1.3 – A Norma Constitucional
A norma constitucional é a norma ápice do Ordenamento Jurídico, pois representa a lei fundamental do Estado. E, para o eminente jurista José Afonso da Silva, o direito constitucional configura-se “como Direito Público fundamental por referir-se diretamente à organização e funcionamento do Estado, à articulação dos elementos primários do mesmo e ao estabelecimento das bases da estrutura política[6].” - Grifos no original - (SILVA, 2011, p. 34)
Nesta seara do direito, convém lembrar que para o austríaco jurista Hans Kelsen, a Constituição è a “norma fundamental hipotética”, na medida em que serve de fundamento para às demais normas do sistema e por regulamentar o modo de produção das demais normas jurídicas, destarte, situa-se no plano mais alto do Ordenamento Jurídico. E, nas palavras do autor:
o pressuposto da norma fundamental [...] coloca a constituição na camada jurídico-positiva mais alta – tomando-se a Constituição no sentido material da palavra -, cuja função essencial consiste em regular os órgãos e o procedimento da regulamentação jurídica geral, ou seja, da legislação. (KELSEN, 2012, p. 132)
Ora, em face da supremacia da Constituição, corolário disso, suas normas – entendidas estas como às regras e princípios – se sobrepõe em relação às demais normas do Ordenamento Jurídico e, justamente por esta razão às normas ulteriores à Constituição são denominadas normas infraconstitucionais, haja vista a necessidade observancia ao eixo de compatibilização vertical, portanto, toda norma infraconstitucional deve se submeter a Lei Maior.
Com efeito, na aplicação da lei penal ou processual penal, bem como dos demais ramos do direito, há de se ter em vista a supremacia da Constituição. E, referido argumento se impõe, na medida em que o artigo 5º da Constituição contempla uma série de normas fundamentais, sendo que uma boa gama delas são de índole penal e processual penal, a exemplo, em materia de direito penal, destaca-se: (inciso XXXIX – princípio da legalidade; inciso XL – princípio da retroatividade da lei penal mais benéfica; bem como os incisos XLI a XLVIII, entre outros) e em matéria de direito processual penal, tem-se (inciso LIV – princípio do devido processo legal; LV – princípio do contraditório e ampla defesa; inciso LVI – princípio da inadimissibilidade das provas obtidas por meios ilícitos; inciso LVII – princípio da presunção de inocência; etc.).
Neste sentido, nota-se a aplicação do princío da lei penal benéfica, também prevista no citado artigo 5º, no inciso XL - conforme já destacado acima - constitui um princípio de acentuada importância quando da aplicação da lei penal.
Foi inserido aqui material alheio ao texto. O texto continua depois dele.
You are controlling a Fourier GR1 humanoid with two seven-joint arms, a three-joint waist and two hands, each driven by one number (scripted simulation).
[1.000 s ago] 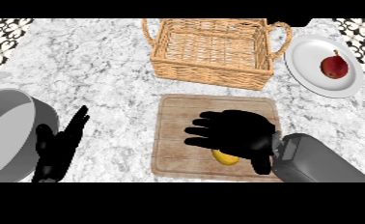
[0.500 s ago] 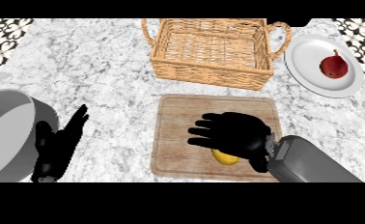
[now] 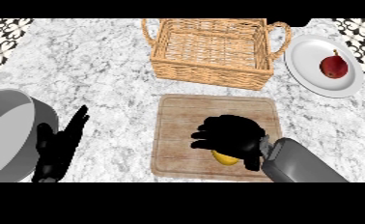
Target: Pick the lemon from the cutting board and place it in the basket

Entretanto, mais uma vez convém lembrar que há no sistema normas híbridas, de natureza penal e processual penal com as quais o jurista e o hermenêuta se deparará (o que será melhor apreciado no capítulo II, tópico 2.2).
Por ora, resta acente que às normas constitucionais são preponderantes, de modo que sua aplicação é inexorável, sob pena de inconstitucionalidade, portanto, normas penais híbridas ou não, desde que mais benéficas, deverão, tanto quanto possível observar o preceito constitucional, portanto, resta verificar de que modo isso ocorre em relação às normas híbridas (penal-processual penal).